• INSTRUCTIONS FOR THE TASK:
Pick out all lines of the entries that include the word "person" and copy them.

▶

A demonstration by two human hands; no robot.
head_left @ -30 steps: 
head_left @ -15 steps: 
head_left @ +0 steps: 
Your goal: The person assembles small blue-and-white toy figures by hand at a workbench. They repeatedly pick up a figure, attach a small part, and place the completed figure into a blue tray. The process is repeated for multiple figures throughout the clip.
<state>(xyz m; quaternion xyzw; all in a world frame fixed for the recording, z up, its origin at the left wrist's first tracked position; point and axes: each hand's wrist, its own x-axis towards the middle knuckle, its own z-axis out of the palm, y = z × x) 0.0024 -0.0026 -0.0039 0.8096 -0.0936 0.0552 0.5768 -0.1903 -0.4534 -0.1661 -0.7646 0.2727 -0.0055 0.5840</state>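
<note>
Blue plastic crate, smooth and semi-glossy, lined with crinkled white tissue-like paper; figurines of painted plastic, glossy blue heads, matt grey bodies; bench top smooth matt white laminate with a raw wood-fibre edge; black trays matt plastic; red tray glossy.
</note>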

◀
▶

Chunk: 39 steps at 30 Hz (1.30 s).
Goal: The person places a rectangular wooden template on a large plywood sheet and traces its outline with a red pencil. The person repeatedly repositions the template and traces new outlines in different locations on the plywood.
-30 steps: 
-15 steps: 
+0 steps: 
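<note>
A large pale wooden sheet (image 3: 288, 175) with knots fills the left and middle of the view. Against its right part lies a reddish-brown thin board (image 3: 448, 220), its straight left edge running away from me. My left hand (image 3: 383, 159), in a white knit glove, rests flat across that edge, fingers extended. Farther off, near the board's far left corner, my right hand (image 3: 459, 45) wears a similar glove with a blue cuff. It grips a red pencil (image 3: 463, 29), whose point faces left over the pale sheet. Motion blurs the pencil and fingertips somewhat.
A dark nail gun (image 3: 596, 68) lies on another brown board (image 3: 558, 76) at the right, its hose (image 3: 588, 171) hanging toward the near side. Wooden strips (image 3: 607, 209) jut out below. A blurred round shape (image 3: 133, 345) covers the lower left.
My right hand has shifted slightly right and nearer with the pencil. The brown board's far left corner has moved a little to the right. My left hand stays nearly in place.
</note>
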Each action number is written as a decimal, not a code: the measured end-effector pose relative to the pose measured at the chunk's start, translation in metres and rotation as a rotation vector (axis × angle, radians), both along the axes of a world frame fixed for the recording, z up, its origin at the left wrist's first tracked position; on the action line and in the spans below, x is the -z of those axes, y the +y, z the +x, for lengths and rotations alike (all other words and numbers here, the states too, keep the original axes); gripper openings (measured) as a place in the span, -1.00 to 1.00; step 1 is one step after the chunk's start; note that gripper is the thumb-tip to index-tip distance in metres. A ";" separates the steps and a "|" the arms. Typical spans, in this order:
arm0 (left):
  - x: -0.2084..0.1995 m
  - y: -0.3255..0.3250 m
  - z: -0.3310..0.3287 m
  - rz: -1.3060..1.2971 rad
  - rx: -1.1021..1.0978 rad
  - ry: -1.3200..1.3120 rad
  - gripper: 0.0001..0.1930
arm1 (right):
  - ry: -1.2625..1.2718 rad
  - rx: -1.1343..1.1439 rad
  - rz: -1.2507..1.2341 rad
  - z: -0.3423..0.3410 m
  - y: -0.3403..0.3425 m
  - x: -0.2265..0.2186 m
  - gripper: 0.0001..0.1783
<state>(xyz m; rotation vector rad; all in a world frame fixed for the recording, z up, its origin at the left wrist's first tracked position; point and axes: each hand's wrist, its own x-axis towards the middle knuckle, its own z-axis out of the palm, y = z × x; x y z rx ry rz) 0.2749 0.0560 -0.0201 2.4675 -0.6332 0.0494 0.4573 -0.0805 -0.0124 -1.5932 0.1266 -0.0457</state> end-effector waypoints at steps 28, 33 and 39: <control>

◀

• RESPONSE AREA:
Your goal: The person assembles small blue-and-white toy figures by hand at a workbench. They repeatedly pick up a figure, attach a small part, and place the completed figure into a blue tray. The process is repeated for multiple figures throughout the clip.
Goal: The person places a rectangular wooden template on a large plywood sheet and traces its outline with a red pencil. The person repeatedly repositions the template and traces new outlines in different locations on the plywood.

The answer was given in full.